In the previous post, we discussed a Change Data Capture (CDC) solution with a schema registry. A local development environment is set up using Docker Compose. The Debezium and Confluent S3 connectors are deployed with the Confluent Avro converter and the Apicurio registry is used as the schema registry service. A quick example is shown to illustrate how schema evolution can be managed by the schema registry. In this post, we’ll build the solution on AWS using MSK, MSK Connect, Aurora PostgreSQL and ECS.
Below shows an updated CDC architecture with a schema registry. The Debezium connector talks to the schema registry first and checks if the schema is available. If it doesn’t exist, it is registered and cached in the schema registry. Then the producer serializes the data with the schema and sends it to the topic with the schema ID. When the sink connector consumes the message, it’ll read the schema with the ID and deserializes it. The schema registry uses a PostgreSQL database as an artifact store where multiple versions of schemas are kept. In this post, we’ll build it on AWS. An MSK cluster will be created and data will be pushed from a database deployed using Aurora PostgreSQL. The database has a schema called registry and schema metadata will be stored in it. The Apicurio registry will be deployed as an ECS service behind an internal load balancer.
The main AWS resources will be deployed to private subnets of a VPC and connection between those will be managed by updating security group inbound rules. For example, the MSK connectors should have access to the registry service and the connectors’ security group ID should be added to the inbound rule of the registry service. As multiple resources are deployed to private subnets, it’ll be convenient to set up VPN so that access to them can be made from the developer machine. It can improve developer experience significantly. We’ll use Terraform for managing the resources on AWS and how to set up VPC, VPN and Aurora PostgreSQL is discussed in detail in one of my earlier posts. In this post, I’ll illustrate those that are not covered in the article. The Terraform source can be found in the GitHub repository for this post.
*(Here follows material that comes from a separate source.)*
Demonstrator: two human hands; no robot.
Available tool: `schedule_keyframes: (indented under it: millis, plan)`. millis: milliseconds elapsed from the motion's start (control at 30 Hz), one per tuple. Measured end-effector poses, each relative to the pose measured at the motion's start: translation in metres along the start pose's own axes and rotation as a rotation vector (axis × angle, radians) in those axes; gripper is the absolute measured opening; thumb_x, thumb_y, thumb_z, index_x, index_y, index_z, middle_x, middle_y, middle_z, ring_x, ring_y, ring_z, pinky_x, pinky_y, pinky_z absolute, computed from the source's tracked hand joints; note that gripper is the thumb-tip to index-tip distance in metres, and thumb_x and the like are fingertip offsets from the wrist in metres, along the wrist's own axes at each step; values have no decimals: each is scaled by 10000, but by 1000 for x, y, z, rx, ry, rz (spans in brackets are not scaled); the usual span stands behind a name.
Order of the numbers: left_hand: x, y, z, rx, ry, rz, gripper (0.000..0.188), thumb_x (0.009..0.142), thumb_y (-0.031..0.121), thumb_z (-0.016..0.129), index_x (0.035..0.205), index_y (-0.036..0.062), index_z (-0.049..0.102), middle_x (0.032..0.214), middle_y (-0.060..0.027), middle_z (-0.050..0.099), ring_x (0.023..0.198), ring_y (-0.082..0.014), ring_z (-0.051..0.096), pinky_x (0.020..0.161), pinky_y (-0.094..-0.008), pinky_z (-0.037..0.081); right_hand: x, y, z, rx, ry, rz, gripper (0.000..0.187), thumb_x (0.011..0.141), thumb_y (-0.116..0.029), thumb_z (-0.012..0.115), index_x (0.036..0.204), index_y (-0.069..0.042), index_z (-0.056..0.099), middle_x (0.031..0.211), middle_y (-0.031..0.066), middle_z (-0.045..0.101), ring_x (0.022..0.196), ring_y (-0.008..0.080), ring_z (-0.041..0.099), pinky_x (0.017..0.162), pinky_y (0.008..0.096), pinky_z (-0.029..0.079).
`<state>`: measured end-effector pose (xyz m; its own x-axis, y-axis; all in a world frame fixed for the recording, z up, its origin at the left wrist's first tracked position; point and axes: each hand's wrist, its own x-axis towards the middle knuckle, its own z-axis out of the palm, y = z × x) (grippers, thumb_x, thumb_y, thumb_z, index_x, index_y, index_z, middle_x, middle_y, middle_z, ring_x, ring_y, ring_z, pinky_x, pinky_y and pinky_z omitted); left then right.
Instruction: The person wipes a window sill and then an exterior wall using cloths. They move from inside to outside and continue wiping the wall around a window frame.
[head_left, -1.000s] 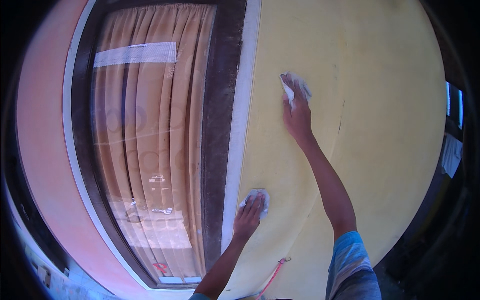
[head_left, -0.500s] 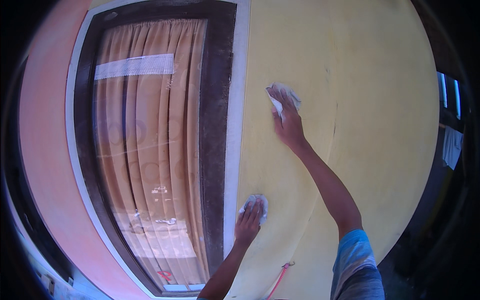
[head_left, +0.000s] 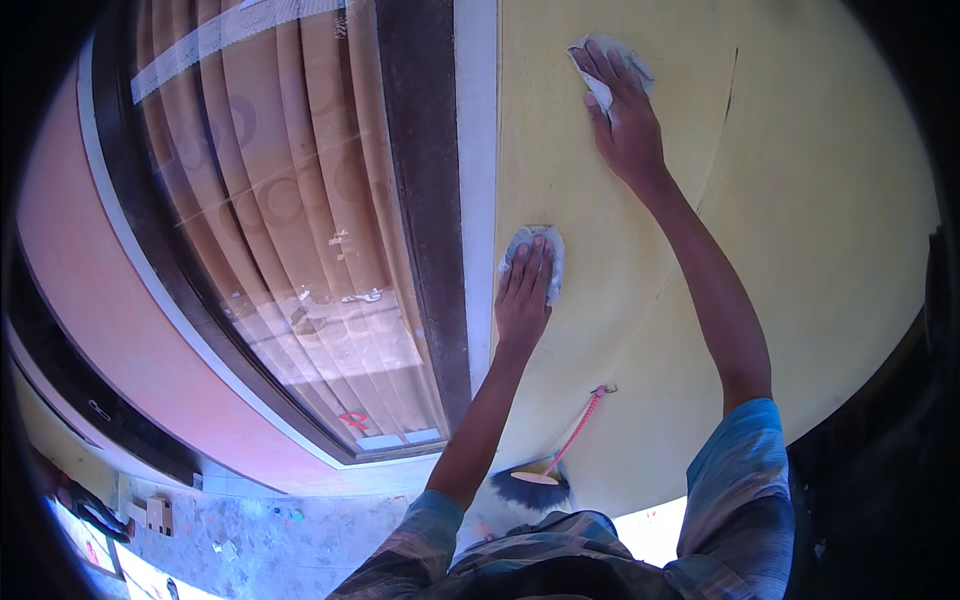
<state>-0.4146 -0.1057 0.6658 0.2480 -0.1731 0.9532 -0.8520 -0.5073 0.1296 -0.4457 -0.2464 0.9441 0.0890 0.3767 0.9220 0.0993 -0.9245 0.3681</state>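
Note:
My left hand point(head_left: 522, 300) lies against the yellow wall point(head_left: 800, 250) with its fingers stretched up over a crumpled whitish cloth point(head_left: 557, 280), pressing it to the surface beside the white window frame. Higher and further right, my right hand point(head_left: 632, 130) holds a second white cloth point(head_left: 640, 68) flat to the same wall, fingers extended and thumb apart. Both arms reach upward. Each cloth shows around the fingers; the palms hide the rest. A thin dark crack point(head_left: 732, 82) runs down the wall to the right of my right hand.
A window point(head_left: 280, 200) with a dark frame and orange-brown curtains stands at left. Below my hands, a broom point(head_left: 535, 480) with a pink twisted handle hangs from a hook point(head_left: 608, 388). The speckled floor point(head_left: 260, 540) holds small scattered items near a pink wall point(head_left: 130, 300).
The view has tilted downward, so my hands appear higher in the picture. The broom head, floor and my torso have come into view. Both hands still press the cloths against the wall.

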Motion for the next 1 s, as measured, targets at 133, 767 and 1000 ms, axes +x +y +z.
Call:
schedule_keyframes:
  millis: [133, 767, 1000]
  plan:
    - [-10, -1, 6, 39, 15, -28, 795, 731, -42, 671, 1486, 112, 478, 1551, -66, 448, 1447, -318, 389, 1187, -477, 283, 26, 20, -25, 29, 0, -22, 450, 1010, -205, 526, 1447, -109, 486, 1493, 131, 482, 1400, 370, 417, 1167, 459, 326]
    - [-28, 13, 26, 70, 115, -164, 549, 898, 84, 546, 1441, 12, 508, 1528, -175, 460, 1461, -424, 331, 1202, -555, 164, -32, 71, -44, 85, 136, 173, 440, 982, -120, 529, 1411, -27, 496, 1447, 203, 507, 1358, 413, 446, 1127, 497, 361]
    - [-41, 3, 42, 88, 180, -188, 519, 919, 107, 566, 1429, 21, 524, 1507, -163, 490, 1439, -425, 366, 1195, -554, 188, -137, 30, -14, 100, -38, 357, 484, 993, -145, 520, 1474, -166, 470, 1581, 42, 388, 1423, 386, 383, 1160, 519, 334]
As discussed in one of the earlier posts, we’ll create a MSK cluster with 2 brokers of the kafka.m5.large instance type in order to prevent the failed authentication error. 2 inbound rules are configured for the MSK’s security group. The first one is allowing all access from its own security group and it is required for MSK connectors to have access to the MKS cluster. Note, when we create a connector from the AWS console, the cluster’s subnets and security group are selected for the connector by default. The second inbound rule is allowing the VPN’s security group at port 9098, which is the port of bootstrap servers for IAM authentication. Also an IAM role is created, which can be assumed by MSK connectors so as to have permission on the cluster, topic and group. The Terraform file for the MSK cluster and related resources can be found in infra/msk.tf.
The schema registry is deployed via ECS as a Fargate task. 2 tasks are served by an ECS service and it can be accessed by an internal load balancer. The load balancer is configured to allow inbound traffic from the MSK cluster and VPN and it has access to the individual tasks. Normally inbound traffic to the tasks should be allowed to the load balancer only but, for testing, it is set that they accept inbound traffic from VPN as well. The Terraform file for the schema registry and related resources can be found in infra/registry.tf.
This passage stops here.